GIVEN DATA.
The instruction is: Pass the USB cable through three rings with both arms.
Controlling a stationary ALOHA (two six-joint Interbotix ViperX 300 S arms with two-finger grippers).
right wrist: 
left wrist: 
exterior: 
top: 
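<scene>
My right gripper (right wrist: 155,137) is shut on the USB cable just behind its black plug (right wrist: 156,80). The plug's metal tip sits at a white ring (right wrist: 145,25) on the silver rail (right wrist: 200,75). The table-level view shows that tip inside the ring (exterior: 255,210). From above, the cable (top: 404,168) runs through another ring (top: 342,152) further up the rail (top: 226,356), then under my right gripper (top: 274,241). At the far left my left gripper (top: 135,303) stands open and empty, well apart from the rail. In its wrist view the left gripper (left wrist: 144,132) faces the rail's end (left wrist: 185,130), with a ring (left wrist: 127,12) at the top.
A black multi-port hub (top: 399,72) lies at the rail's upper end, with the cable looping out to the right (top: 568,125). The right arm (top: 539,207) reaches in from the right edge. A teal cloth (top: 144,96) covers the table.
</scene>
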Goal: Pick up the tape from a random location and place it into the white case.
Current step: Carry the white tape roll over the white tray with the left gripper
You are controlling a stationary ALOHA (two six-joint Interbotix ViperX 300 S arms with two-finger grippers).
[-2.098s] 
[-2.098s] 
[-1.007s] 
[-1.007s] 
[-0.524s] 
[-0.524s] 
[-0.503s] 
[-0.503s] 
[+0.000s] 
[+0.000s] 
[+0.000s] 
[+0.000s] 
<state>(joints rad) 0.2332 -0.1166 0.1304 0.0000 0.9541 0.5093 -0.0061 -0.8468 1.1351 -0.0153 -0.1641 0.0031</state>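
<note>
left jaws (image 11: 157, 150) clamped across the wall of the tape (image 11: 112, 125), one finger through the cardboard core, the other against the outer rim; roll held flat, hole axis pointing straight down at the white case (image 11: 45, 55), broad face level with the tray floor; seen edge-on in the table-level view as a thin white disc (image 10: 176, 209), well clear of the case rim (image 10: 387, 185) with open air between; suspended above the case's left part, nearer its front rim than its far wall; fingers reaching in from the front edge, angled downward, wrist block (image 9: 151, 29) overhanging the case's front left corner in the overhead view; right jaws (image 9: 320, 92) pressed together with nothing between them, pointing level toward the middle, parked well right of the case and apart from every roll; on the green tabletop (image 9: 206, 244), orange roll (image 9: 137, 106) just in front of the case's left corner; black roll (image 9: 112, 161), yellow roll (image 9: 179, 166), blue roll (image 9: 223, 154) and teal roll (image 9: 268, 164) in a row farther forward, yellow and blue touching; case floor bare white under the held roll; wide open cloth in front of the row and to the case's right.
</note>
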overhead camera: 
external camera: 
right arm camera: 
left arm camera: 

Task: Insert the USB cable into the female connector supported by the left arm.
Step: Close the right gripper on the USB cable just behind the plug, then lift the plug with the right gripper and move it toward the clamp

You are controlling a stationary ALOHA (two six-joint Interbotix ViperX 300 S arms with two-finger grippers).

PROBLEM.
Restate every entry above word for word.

SOLUTION FOR THIS TASK.
The instruction is: Pass the USB cable through three rings with both arms.
Controlling a stationary ALOHA (two six-joint Interbotix ViperX 300 S arms with two-finger grippers).
right wrist: 
left wrist: 
exterior: 
top: 
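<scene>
My right gripper (right wrist: 155,137) is shut on the USB cable just behind its black plug (right wrist: 156,80). The plug's metal tip sits at a white ring (right wrist: 145,25) on the silver rail (right wrist: 200,75). The table-level view shows that tip inside the ring (exterior: 255,210). From above, the cable (top: 404,168) runs through another ring (top: 342,152) further up the rail (top: 226,356), then under my right gripper (top: 274,241). At the far left my left gripper (top: 135,303) stands open and empty, well apart from the rail. In its wrist view the left gripper (left wrist: 144,132) faces the rail's end (left wrist: 185,130), with a ring (left wrist: 127,12) at the top.
A black multi-port hub (top: 399,72) lies at the rail's upper end, with the cable looping out to the right (top: 568,125). The right arm (top: 539,207) reaches in from the right edge. A teal cloth (top: 144,96) covers the table.
</scene>
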Goal: Pick up the tape from a random location and place it into the white case.
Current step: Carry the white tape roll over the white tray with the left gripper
You are controlling a stationary ALOHA (two six-joint Interbotix ViperX 300 S arms with two-finger grippers).
[-2.098s] 
[-2.098s] 
[-1.007s] 
[-1.007s] 
[-0.524s] 
[-0.524s] 
[-0.503s] 
[-0.503s] 
[+0.000s] 
[+0.000s] 
[+0.000s] 
[+0.000s] 
<state>(joints rad) 0.2332 -0.1166 0.1304 0.0000 0.9541 0.5093 -0.0061 -0.8468 1.1351 -0.0153 -0.1641 0.0031</state>
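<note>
left jaws (image 11: 157, 150) clamped across the wall of the tape (image 11: 112, 125), one finger through the cardboard core, the other against the outer rim; roll held flat, hole axis pointing straight down at the white case (image 11: 45, 55), broad face level with the tray floor; seen edge-on in the table-level view as a thin white disc (image 10: 176, 209), well clear of the case rim (image 10: 387, 185) with open air between; suspended above the case's left part, nearer its front rim than its far wall; fingers reaching in from the front edge, angled downward, wrist block (image 9: 151, 29) overhanging the case's front left corner in the overhead view; right jaws (image 9: 320, 92) pressed together with nothing between them, pointing level toward the middle, parked well right of the case and apart from every roll; on the green tabletop (image 9: 206, 244), orange roll (image 9: 137, 106) just in front of the case's left corner; black roll (image 9: 112, 161), yellow roll (image 9: 179, 166), blue roll (image 9: 223, 154) and teal roll (image 9: 268, 164) in a row farther forward, yellow and blue touching; case floor bare white under the held roll; wide open cloth in front of the row and to the case's right.
</note>
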overhead camera: 
external camera: 
right arm camera: 
left arm camera: 

Task: Insert the USB cable into the female connector supported by the left arm.
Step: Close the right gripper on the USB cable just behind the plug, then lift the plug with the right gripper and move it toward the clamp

You are controlling a stationary ALOHA (two six-joint Interbotix ViperX 300 S arms with two-finger grippers).

The exercise requires no more work.